# Profiling your code

The Mila Research Template leverages built-in PyTorch and Lightning functionality to make model profiling and benchmarking accessible and flexible.  
Make sure to read the Mila Docs page on [PLACEHOLDER - profiling](https://docs.mila.quebec/) before going through this example. 

The research template profiling notebook extends the examples in the official documentation with additional tools: notably, native WandB integration to monitor performance and using hydra multiruns to compare the available GPUs on the official Mila cluster. See below. The goal of this notebook is to introduce profiling, present tools useful for doing so and to provide general concepts and guidelines for optimizing your code, within the Mila cluster ecosystem.


### Setup

In [1]:
import os
from pathlib import Path
# Set the working directory to the project root
notebook_path = Path().resolve()  
project_root = notebook_path.parent.parent
os.chdir(str(project_root))

## Introduction

As a deep learning researcher, training comparatively slow models as opposed to faster, optimized ones can greatly impact your research output. In addition, as a user of a shared cluster, being efficient about the use of institutional resources is a benefit to all the users in the ecosystem. Given the ample variety of available resources and training schemes to achieve the same modeling objective, optimizing your code isn't necessarily a straightforward task. 
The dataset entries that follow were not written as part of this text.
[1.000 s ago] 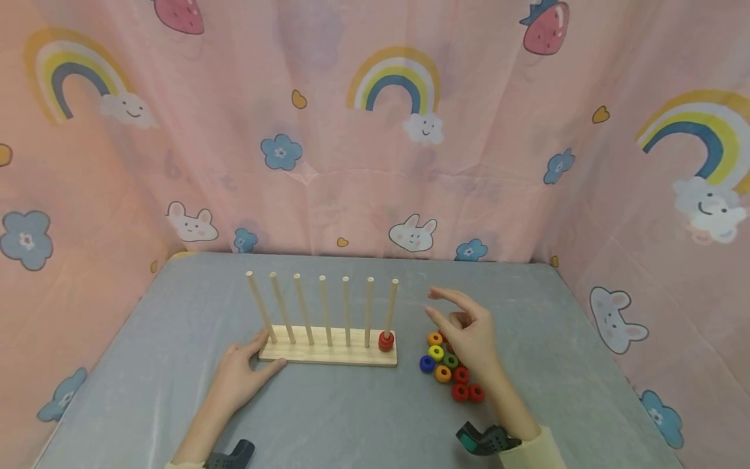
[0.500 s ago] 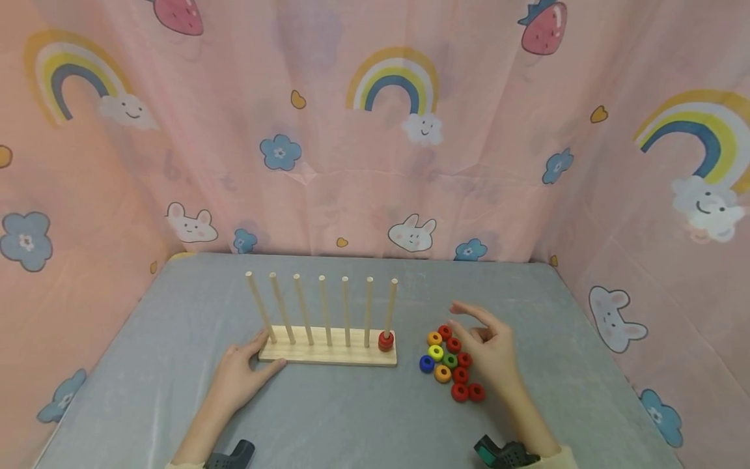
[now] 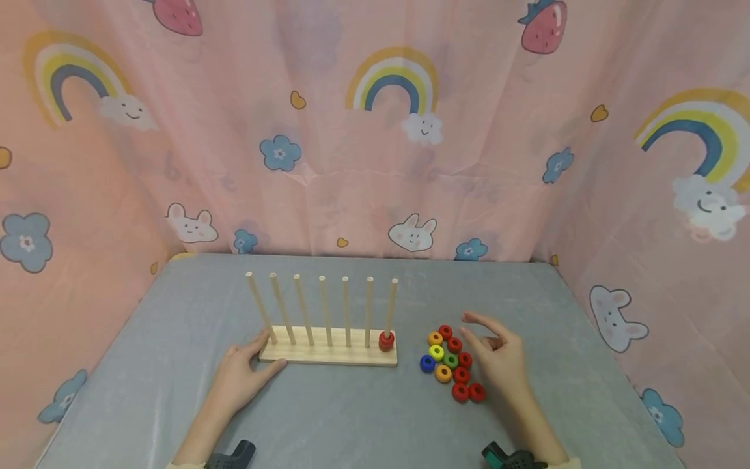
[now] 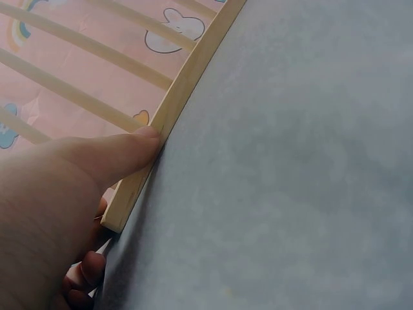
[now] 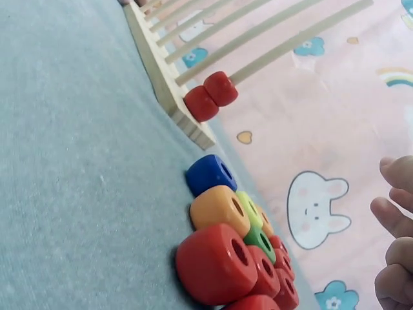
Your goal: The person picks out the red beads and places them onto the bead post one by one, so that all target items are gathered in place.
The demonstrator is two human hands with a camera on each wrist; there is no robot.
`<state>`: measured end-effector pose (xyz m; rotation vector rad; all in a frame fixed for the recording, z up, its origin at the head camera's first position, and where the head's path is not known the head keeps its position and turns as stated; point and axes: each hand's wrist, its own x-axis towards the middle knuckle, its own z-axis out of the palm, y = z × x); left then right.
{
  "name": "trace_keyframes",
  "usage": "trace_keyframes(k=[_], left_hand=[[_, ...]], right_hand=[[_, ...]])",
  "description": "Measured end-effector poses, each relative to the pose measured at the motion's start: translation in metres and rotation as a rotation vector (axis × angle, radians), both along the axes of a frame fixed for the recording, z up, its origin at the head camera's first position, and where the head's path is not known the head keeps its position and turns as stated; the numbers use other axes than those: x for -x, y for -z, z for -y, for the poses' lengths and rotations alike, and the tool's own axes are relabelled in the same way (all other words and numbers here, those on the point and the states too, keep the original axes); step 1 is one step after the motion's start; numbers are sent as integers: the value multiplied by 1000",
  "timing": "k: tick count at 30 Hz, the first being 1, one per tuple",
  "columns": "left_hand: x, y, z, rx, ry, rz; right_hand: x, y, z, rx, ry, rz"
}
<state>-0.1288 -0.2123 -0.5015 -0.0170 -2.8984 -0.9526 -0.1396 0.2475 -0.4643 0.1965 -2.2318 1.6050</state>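
Observation:
A wooden peg rack (image 3: 328,354) with several upright pegs stands on the table. Two red beads (image 5: 210,97) are stacked on its rightmost peg. At the rack's left end my left hand (image 3: 237,376) grips the base, thumb (image 4: 132,152) along the front edge and fingers around the end. Right of the rack lies a cluster of loose beads: a blue bead (image 3: 427,363), a yellow bead (image 3: 436,353), a green bead (image 3: 450,361), orange beads (image 3: 443,373) and several red beads (image 3: 460,392). My right hand (image 3: 499,358) hovers just right of the cluster, thumb and index finger apart, holding nothing.
A grey cloth covers the table (image 3: 328,417). Behind and at both sides hangs a pink curtain (image 3: 351,195) printed with rainbows, flowers and rabbits. Each wrist wears a dark camera mount, such as the right mount (image 3: 512,457).
My right hand has moved right and toward me, away from the rack, uncovering the red beads it had partly hidden. The left hand and the rack have stayed in place.

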Motion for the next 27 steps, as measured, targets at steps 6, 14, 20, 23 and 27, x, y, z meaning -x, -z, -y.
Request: trace_keyframes(k=[6, 14, 20, 23, 27], left_hand=[[2, 0, -1, -6, -4, 7], [2, 0, -1, -8, -6, -6], [1, 0, -1, -3, 1, -10], [0, 1, 0, -2, 2, -3], [1, 2, 1, 2, 3, 0]], right_hand=[[4, 9, -7, -18, 12, 6], [5, 20, -18, -68, -14, 40], [4, 29, -35, -64, -111, 129], [3, 33, -42, -77, -163, 176], [2, 36, -49, -127, -208, 238]])
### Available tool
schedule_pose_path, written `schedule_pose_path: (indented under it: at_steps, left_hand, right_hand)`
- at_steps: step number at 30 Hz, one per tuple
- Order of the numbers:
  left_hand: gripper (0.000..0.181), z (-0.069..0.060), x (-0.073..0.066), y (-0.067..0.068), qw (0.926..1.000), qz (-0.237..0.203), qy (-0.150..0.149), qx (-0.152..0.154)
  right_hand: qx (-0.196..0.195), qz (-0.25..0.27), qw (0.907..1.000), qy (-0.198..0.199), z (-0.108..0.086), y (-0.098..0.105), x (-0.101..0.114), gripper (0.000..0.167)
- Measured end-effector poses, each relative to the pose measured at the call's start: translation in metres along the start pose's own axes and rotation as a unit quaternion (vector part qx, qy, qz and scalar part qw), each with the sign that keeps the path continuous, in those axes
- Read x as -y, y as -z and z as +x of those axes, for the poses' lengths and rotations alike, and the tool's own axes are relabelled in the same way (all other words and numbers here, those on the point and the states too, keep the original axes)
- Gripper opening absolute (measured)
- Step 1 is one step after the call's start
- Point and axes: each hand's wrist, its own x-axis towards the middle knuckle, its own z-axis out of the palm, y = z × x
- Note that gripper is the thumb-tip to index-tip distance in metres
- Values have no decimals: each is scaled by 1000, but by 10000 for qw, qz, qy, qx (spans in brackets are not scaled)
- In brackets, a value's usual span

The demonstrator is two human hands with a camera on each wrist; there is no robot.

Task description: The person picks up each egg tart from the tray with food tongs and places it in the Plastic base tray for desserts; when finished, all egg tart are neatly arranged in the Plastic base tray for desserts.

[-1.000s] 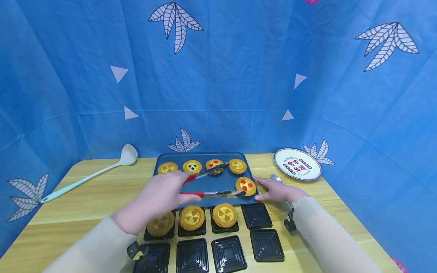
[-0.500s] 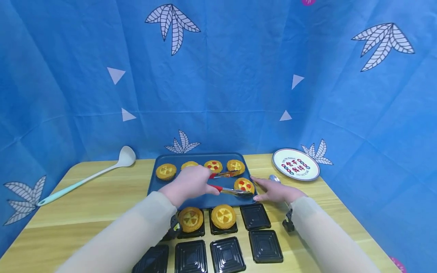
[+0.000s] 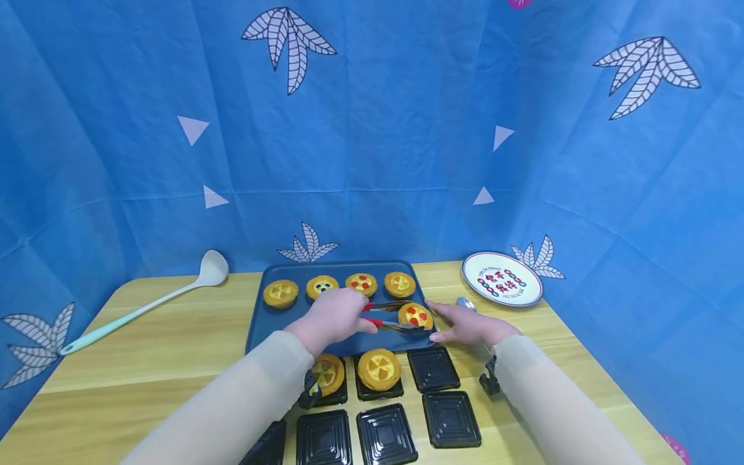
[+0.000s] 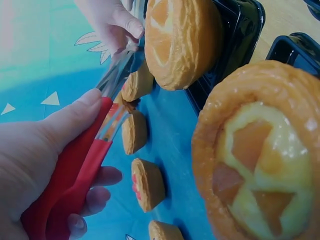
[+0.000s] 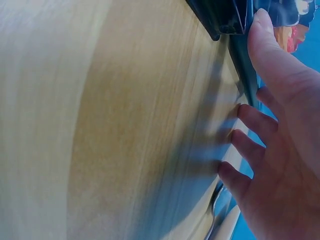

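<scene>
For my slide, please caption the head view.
Left hand holds red-handled tongs around a red-dotted tart on a blue tray.

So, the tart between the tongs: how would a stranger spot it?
On the table, find the dark blue tray. By its right edge, in front of a row of four tarts, sits the red-spotted tart. Unlike the row's red-spotted one, it stands alone.

Five tarts [image 3: 281,294] sit on a tray [image 3: 266,328] at the table's [image 3: 134,349] far side, a ladle [image 3: 203,278] to its left, a spoon [image 3: 465,303] and plate [image 3: 503,279] to its right; before it, two rows of containers [image 3: 453,420], more tarts on the farther row.
</scene>
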Motion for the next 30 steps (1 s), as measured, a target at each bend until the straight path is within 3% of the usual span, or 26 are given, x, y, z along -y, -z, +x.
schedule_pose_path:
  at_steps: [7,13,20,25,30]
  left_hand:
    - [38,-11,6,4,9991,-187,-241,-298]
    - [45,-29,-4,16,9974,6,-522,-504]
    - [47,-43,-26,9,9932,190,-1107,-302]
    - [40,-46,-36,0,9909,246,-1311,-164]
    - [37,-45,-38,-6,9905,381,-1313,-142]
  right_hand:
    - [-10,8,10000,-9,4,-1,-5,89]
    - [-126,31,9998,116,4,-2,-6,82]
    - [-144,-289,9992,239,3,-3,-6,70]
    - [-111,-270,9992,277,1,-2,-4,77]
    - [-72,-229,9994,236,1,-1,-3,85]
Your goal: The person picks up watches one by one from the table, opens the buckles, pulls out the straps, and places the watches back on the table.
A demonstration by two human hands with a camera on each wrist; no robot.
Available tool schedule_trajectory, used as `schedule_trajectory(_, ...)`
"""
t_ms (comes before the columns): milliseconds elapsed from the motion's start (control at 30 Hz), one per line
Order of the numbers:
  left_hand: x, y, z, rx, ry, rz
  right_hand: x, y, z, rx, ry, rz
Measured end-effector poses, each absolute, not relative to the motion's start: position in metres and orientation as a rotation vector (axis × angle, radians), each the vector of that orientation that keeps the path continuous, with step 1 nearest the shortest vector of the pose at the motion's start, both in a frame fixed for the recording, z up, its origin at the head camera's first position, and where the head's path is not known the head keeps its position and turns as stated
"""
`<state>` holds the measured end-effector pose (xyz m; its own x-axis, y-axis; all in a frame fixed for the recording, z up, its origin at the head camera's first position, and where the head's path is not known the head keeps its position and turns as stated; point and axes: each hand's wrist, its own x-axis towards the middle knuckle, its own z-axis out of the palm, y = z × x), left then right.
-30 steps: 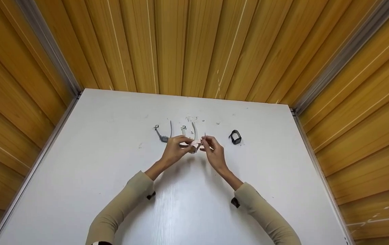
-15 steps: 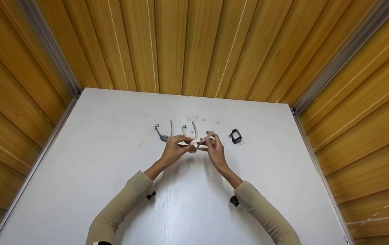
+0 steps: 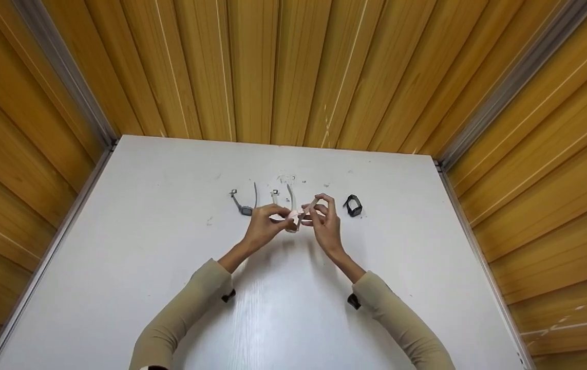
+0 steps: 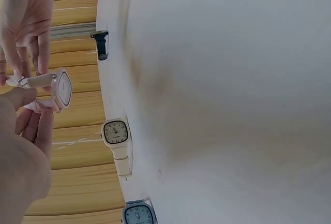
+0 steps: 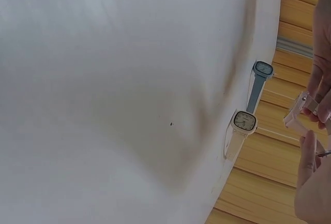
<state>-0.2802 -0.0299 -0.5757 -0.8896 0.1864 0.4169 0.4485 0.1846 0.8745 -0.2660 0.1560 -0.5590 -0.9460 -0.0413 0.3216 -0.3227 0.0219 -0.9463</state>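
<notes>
A pale pink wristwatch (image 4: 63, 89) is held up off the white table between both hands. My left hand (image 3: 265, 225) pinches it near the case and strap. The fingers of my right hand (image 3: 327, 228) grip the strap, whose free end (image 3: 314, 202) points up and right in the head view. In the right wrist view the pink watch (image 5: 295, 114) is seen from its side, close to both hands. Fingers partly cover the strap, and I cannot tell whether its ends are joined. Behind the hands lies a cream watch (image 4: 116, 132), partly hidden in the head view.
To the left lies a grey-blue watch (image 3: 245, 210), its strap spread. A black watch (image 3: 353, 205) with a looped strap stands to the right. Small marks (image 3: 287, 178) dot the white table (image 3: 170, 169) behind them. Wood-patterned walls (image 3: 272, 72) surround the table.
My right hand's fingers have shifted along the strap, and the index finger now reaches higher. The strap's free end has swung up to the right. The left hand holds almost still.
</notes>
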Motion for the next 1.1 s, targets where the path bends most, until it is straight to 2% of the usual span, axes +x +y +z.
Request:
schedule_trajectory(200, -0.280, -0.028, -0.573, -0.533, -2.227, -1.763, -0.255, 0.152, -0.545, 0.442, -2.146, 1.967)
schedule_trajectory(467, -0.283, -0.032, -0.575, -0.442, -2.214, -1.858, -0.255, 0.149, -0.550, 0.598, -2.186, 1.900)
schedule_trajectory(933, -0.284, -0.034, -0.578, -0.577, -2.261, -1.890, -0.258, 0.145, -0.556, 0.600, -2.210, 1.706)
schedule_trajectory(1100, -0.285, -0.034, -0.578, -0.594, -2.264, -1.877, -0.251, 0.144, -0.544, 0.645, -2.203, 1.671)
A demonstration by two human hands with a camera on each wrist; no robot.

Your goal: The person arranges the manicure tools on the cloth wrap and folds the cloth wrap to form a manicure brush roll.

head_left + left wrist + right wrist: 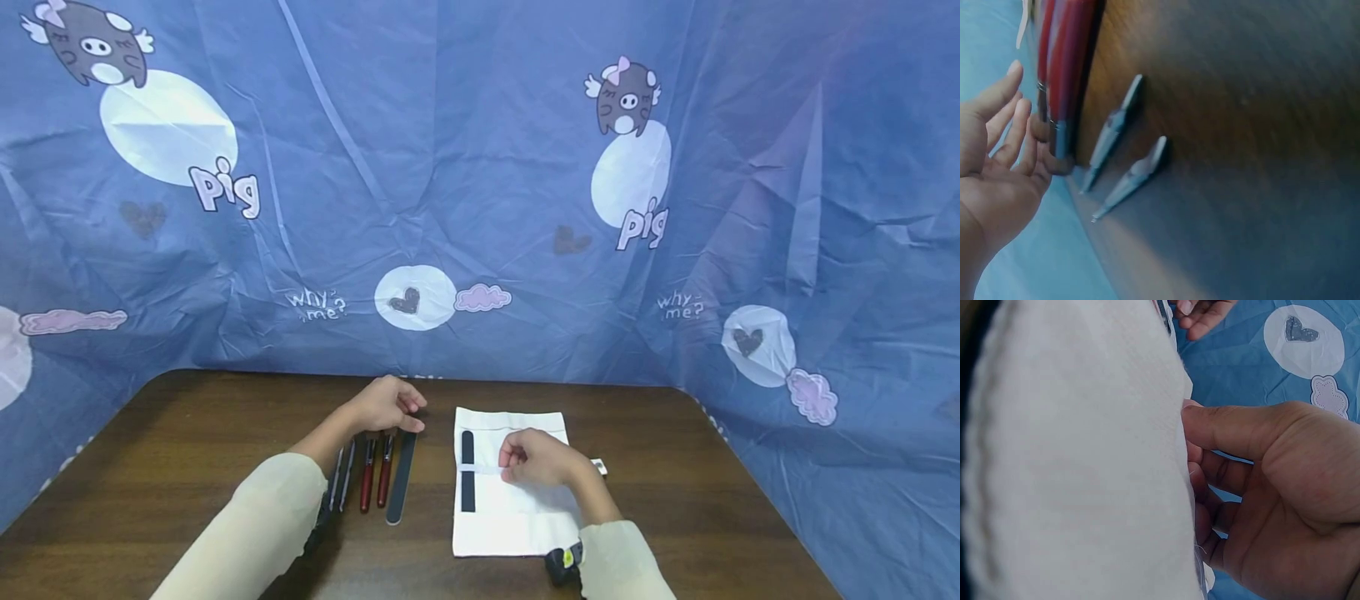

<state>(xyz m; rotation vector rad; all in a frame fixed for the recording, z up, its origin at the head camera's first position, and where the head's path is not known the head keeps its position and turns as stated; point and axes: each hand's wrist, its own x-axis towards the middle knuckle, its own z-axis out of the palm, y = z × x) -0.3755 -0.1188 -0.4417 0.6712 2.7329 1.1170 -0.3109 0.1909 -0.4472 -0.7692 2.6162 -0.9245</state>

While there's many costs involved in getting a model to train, some are more relevant than others when it comes to making your code more efficient. Setting a performance baseline, by observing said costs and identifying underperforming components in the code while properly contextualizing them within a broader training scheme is the very first step to optimizing your code. Once a baseline performance expectation is set, we can modify and observe our code's performance in a comparative manner to then determine if the performed optimizations are better.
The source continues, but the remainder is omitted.